Yankees fans should be thankful that Cardinale took the initiative. And that A-Rod has grown up enough to listen. Heck, the Steinbrenner family ought to give serious consideration to awarding Cardinale a World Series ring should the Yankees reach four wins before the Philadelphia Phillies.

The Yankees, after all, might not be in the World Series without A-Rod, who at long last managed to end the notion that his magic wand of a baseball bat is a no-show when the games matter most.

Another Uniform

Furthermore, A-Rod might be wearing another uniform if not for Cardinale, who helped the team and slugger resolve their philosophical and contractual differences in 2007.

Back then A-Rod had just opted out of his contract with the Yankees. It didn’t help that news of his decision broke during the World Series, adding fuel to the widely held view that A- Rod fancied himself bigger than the game itself.

Yankees ownership was adamant that A-Rod’s days with the Yankees were done. If he didn’t want to be a Yankee, they didn’t want him. Nothing to discuss.

A-Rod eventually reached out to billionaire and sports fan Warren Buffett. The chairman of Berkshire Hathaway Inc. recommended that A-Rod cut through the clutter by eliminating the middle man, in this case agent Scott Boras, and communicate with the Yankees directly.

A-Rod, through a friend at Goldman, was introduced to Cardinale, who had helped the Yankees create the YES Network. Acting as a go-between, Cardinale conveyed A-Rod’s wishes to team President Randy Levine. A-Rod made it clear he wanted to stay in pinstripes. The Yankees made it clear they wanted A-Rod to stay.

Making History

The rest is history.

“You think in your own little way you played a little bit of a role,” Cardinale says, emphasizing that all the credit belongs to Yankees controlling owner Hal Steinbrenner, Levine and A-Rod himself.

He’s too modest.

You don’t have to hang around the Yankees clubhouse for long before someone in the organization mentions the Yankee way. Professionalism. Teamwork. Togetherness. Selflessness. Those sorts of things.
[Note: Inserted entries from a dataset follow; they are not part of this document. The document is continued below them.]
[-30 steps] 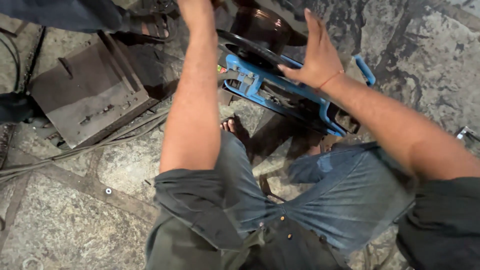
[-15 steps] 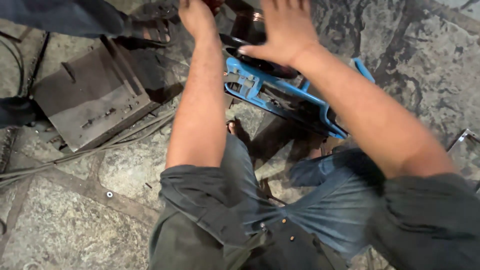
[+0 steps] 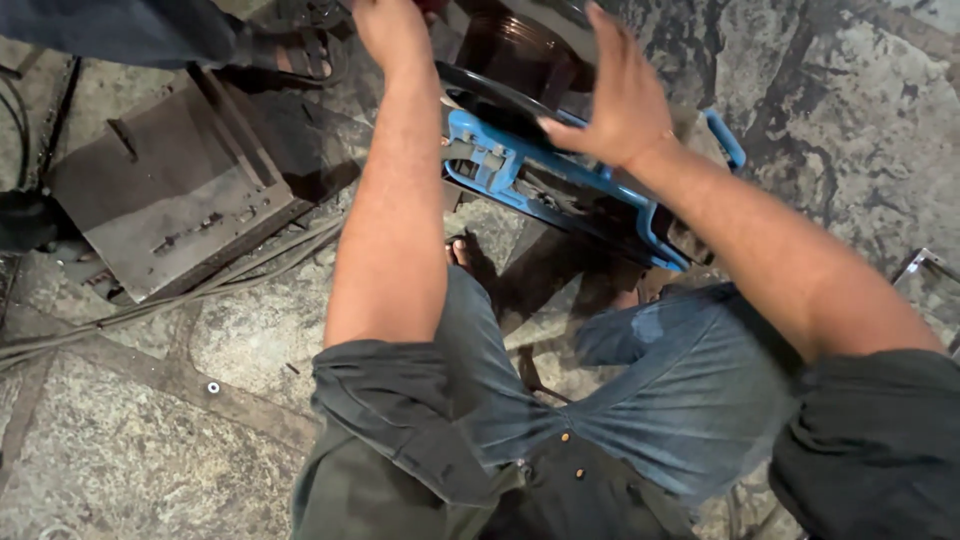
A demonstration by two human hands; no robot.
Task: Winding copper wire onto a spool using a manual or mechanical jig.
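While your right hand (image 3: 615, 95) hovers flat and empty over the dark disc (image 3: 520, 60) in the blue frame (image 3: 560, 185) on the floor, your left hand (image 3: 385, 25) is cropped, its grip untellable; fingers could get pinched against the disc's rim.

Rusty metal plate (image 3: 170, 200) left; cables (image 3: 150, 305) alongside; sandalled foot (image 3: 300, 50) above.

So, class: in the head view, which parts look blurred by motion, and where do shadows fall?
Head view: the right hand is slightly motion-smeared; the left hand is cropped by the top edge; the blue metal frame stays fairly sharp; dark shadow lies beneath it on the stone floor.
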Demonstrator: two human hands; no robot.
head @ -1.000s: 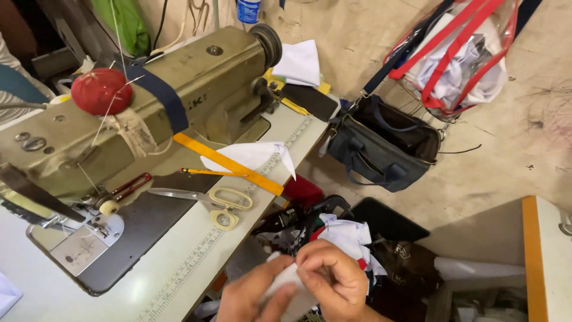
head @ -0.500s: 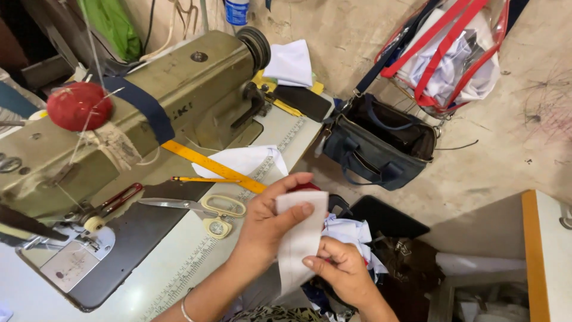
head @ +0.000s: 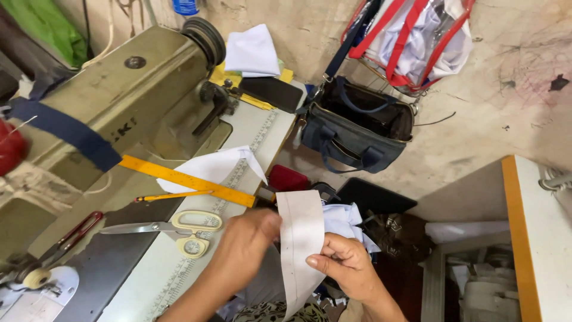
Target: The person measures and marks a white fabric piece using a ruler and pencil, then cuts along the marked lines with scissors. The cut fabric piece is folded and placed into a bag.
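Long white fabric strip is pinched at both edges by left hand and right hand, beside cream-handled scissors on table; alignment step judged underway, steady tension needed next.

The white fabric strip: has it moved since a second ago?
Yes. The white fabric strip has come up and towards the scissors on the sewing table, now stretched between both hands.

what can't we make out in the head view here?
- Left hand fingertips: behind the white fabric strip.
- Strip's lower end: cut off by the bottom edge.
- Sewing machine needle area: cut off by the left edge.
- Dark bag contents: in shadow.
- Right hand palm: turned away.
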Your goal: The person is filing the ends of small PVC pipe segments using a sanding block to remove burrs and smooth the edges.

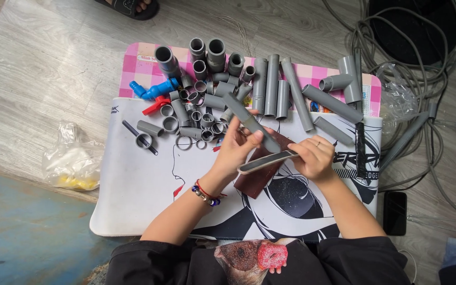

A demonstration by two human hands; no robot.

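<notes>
Your left hand (236, 148) sits just left of centre, fingers (249, 138) curled closed and pointing toward one o'clock, wrist banded with beads. Its forearm runs back toward seven o'clock. Your right hand (315, 157) lies close beside it at three o'clock, fingers (297, 150) pinched shut and aimed toward nine o'clock. That forearm trails off toward five o'clock, both elbows bent.

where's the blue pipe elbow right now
The blue pipe elbow lies at the upper left of the head view, on the pink checked mat, beside the grey fittings.
</notes>
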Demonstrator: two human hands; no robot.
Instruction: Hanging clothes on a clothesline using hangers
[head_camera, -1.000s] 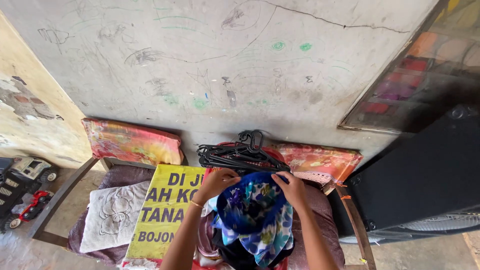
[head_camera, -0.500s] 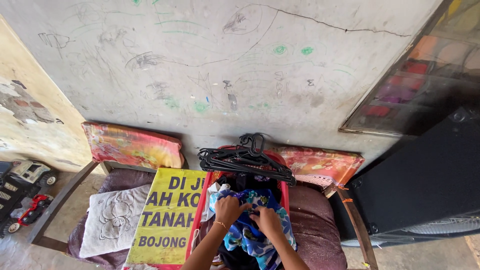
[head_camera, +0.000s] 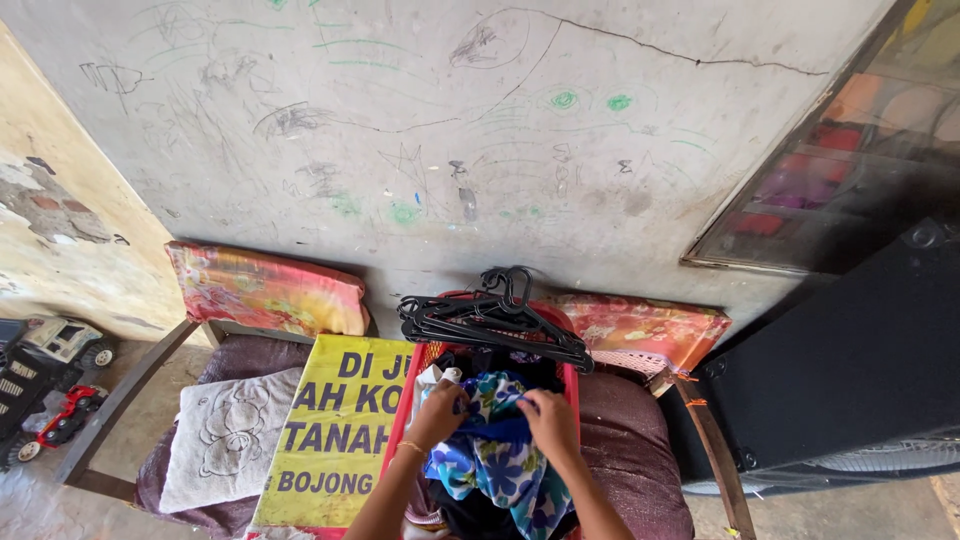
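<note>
Both hands grip a blue floral cloth (head_camera: 497, 460) bunched over the red laundry basket (head_camera: 400, 425) on the sofa seat. The left hand (head_camera: 440, 412) has its fingers curled tight into the cloth's upper left fold; the right hand (head_camera: 548, 422) pinches its top edge, fingertips buried in the fabric. A stack of black hangers (head_camera: 490, 318) rests across the basket's far rim. The basket's near end and the forearms are cut off by the lower frame edge. A yellow sign (head_camera: 335, 430) leans beside the basket.
</note>
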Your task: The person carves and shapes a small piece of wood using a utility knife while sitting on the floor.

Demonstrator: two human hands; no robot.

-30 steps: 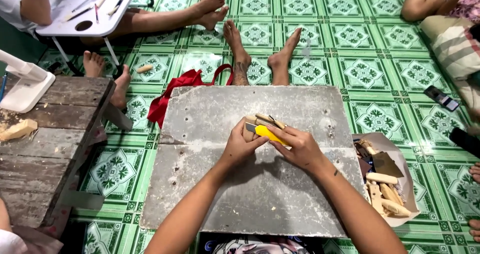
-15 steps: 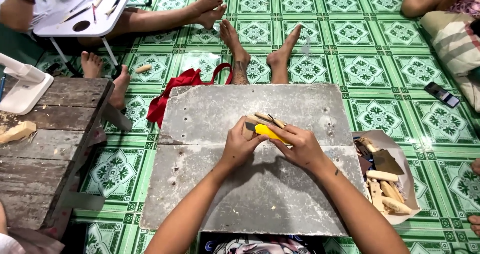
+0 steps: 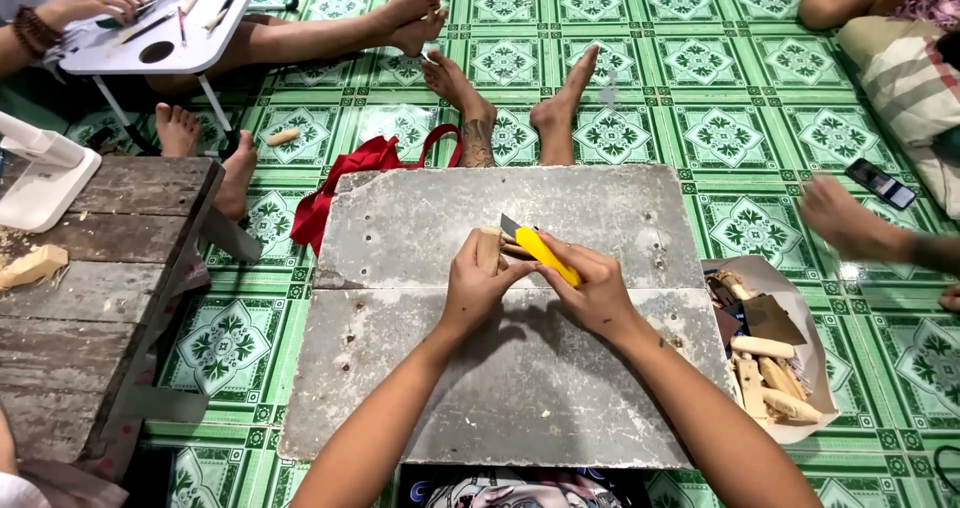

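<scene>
Our left hand (image 3: 478,283) grips a wood piece (image 3: 489,250); our right hand (image 3: 597,290) clasps a yellow knife (image 3: 540,251) over the board (image 3: 420,218).

Dark phone (image 3: 880,183), screen up, on green floor far right.

1. Our left hand (image 3: 478,286) is curled shut, thumb up, fingers gripping.
2. Our right hand (image 3: 592,290) is closed in a fist beside it, nearly touching.
3. Both forearms angle inward, bare.
</scene>
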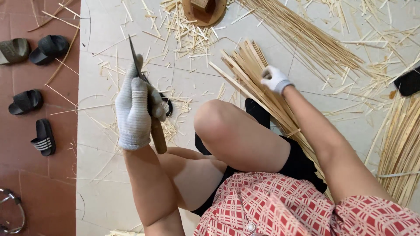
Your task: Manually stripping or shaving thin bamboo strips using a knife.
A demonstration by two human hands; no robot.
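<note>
I saw my left white-gloved hand (133,109) gripping a wooden-handled, dark-bladed knife (146,98) upright at left, my right gloved hand (274,79) closed on pale split bamboo strips (256,74) farther right, black sandals (37,91) on the red floor (39,175) far left.

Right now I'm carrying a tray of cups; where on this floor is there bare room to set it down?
The barest patch is the pale floor at lower left, between the red tiles and the left arm. The red tiles between the black sandals and the metal object are also free. Crowded: bamboo strips by the right hand, scraps above the knife in the left hand.
</note>
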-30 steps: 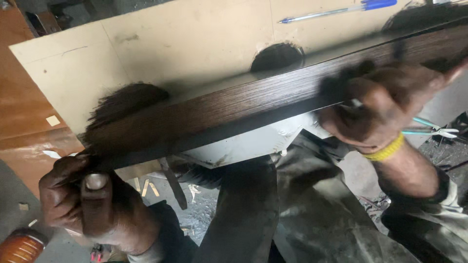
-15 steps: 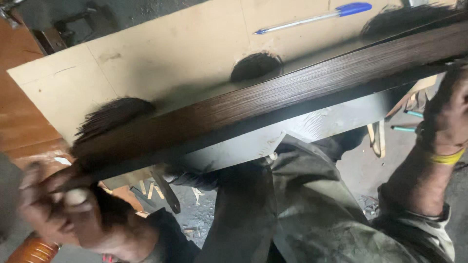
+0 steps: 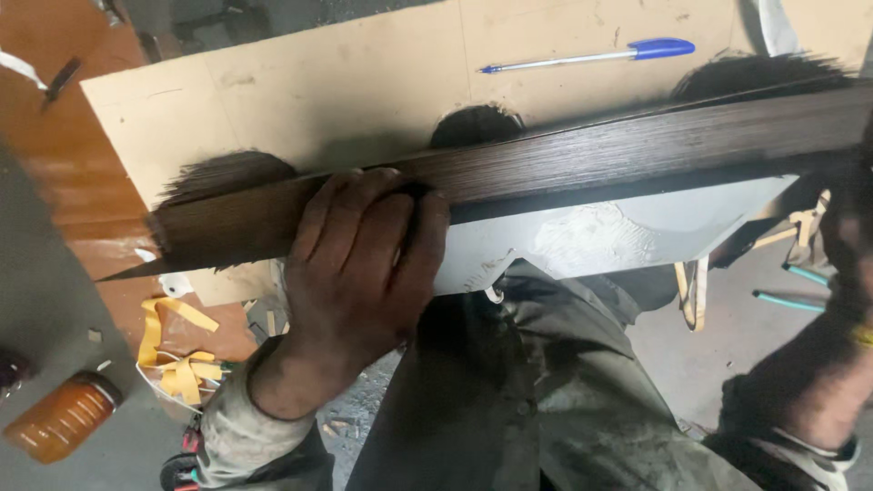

Well, there’s a Goldman way, too, one that limits individual stardom for the good of the firm. No rock stars, as Cardinale put it. “When you plug yourself into the Goldman Sachs system you’ve got to be part of the team,” he says. “It only works well if you can do it in a team way.”

Scouting Report

A-Rod and Cardinale have since become friends, sharing meals and exchanging e-mails.

Cardinale even asked a friend in Hollywood for the lowdown on Kate Hudson when A-Rod began dating the actress.

The scouting report on Hudson was hard-working, which is perfect for A-Rod, who, more than anything, respects accomplishment. That’s why he sought out Buffett years ago. It also explains why A-Rod spends much of the offseason quizzing Cardinale about investments and EBITDA, not ERA.

“Alex has aspirations on so many different levels,” Cardinale says. “He wants to make an impact beyond baseball.”

If anyone understands what’s at stake for A-Rod it’s basketball hall-of-famer Charles Barkley, who, individual accomplishments aside, never won a championship ring. He still hears about it. A lot.

“But for winning, he can’t win,” is Barkley’s take on A- Rod.

If the Yankees do win, if floats carry A-Rod and his teammates through the Canyon of Heroes, there will be no shortage of people deserving of pats on the back. Like the Steinbrenners, for compromising. Levine for negotiating. General Manager Brian Cashman for building. Joe Girardi for managing.

Just don’t forget that none of it happens if the money man doesn’t play matchmaker.

(Scott Soshnick is a Bloomberg News columnist. The opinions expressed are his own.)